Work instruction: Could you restate word for word every line of the records below, from the first one to the one holding "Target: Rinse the"?

● ● ● ● ● ● ●

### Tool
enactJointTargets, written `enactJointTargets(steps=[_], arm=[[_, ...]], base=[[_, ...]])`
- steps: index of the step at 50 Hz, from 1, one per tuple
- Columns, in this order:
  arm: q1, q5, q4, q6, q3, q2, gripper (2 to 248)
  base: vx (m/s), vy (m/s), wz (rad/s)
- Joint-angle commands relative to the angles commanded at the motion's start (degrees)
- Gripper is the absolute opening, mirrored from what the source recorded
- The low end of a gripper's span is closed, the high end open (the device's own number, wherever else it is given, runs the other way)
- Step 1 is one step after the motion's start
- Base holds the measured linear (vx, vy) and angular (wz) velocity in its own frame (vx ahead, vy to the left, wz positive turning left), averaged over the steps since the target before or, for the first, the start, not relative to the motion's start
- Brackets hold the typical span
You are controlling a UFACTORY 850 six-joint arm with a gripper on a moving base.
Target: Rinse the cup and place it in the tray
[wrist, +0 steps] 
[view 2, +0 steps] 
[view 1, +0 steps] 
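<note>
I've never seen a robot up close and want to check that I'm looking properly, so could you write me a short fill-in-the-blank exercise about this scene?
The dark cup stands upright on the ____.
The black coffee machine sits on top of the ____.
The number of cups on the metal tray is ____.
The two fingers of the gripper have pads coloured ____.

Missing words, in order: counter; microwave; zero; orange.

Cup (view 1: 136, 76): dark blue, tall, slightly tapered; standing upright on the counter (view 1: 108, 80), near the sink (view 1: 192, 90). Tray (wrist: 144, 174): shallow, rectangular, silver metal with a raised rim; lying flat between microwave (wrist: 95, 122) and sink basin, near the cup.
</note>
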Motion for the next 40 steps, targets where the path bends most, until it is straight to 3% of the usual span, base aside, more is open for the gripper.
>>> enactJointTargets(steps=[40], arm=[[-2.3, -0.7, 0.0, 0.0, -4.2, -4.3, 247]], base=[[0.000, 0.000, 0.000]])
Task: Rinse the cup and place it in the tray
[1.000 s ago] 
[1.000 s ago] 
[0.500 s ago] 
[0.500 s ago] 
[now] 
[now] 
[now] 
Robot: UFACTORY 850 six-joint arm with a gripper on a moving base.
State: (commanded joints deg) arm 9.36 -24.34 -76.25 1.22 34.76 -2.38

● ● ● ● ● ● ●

Answer to this task:
### Tool
enactJointTargets, written `enactJointTargets(steps=[_], arm=[[_, ...]], base=[[_, ...]])`
- steps: index of the step at 50 Hz, from 1, one per tuple
- Columns, in this order:
  arm: q1, q5, q4, q6, q3, q2, gripper (2 to 248)
  base: vx (m/s), vy (m/s), wz (rad/s)
- Joint-angle commands relative to the angles commanded at the motion's start (degrees)
- Gripper is the absolute opening, mirrored from what the source recorded
- The low end of a gripper's span is closed, the high end open (the device's own number, wherever else it is given, runs the other way)
- Step 1 is one step after the motion's start
- Base holds the measured linear (vx, vy) and angular (wz) velocity in its own frame (vx ahead, vy to the left, wz positive turning left), averaged over the steps since the target before or, for the first, the start, not relative to the motion's start
- Brackets hold the typical span
You are controlling a UFACTORY 850 six-joint arm with a gripper on a moving base.
Target: Rinse the cup and place it in the tray

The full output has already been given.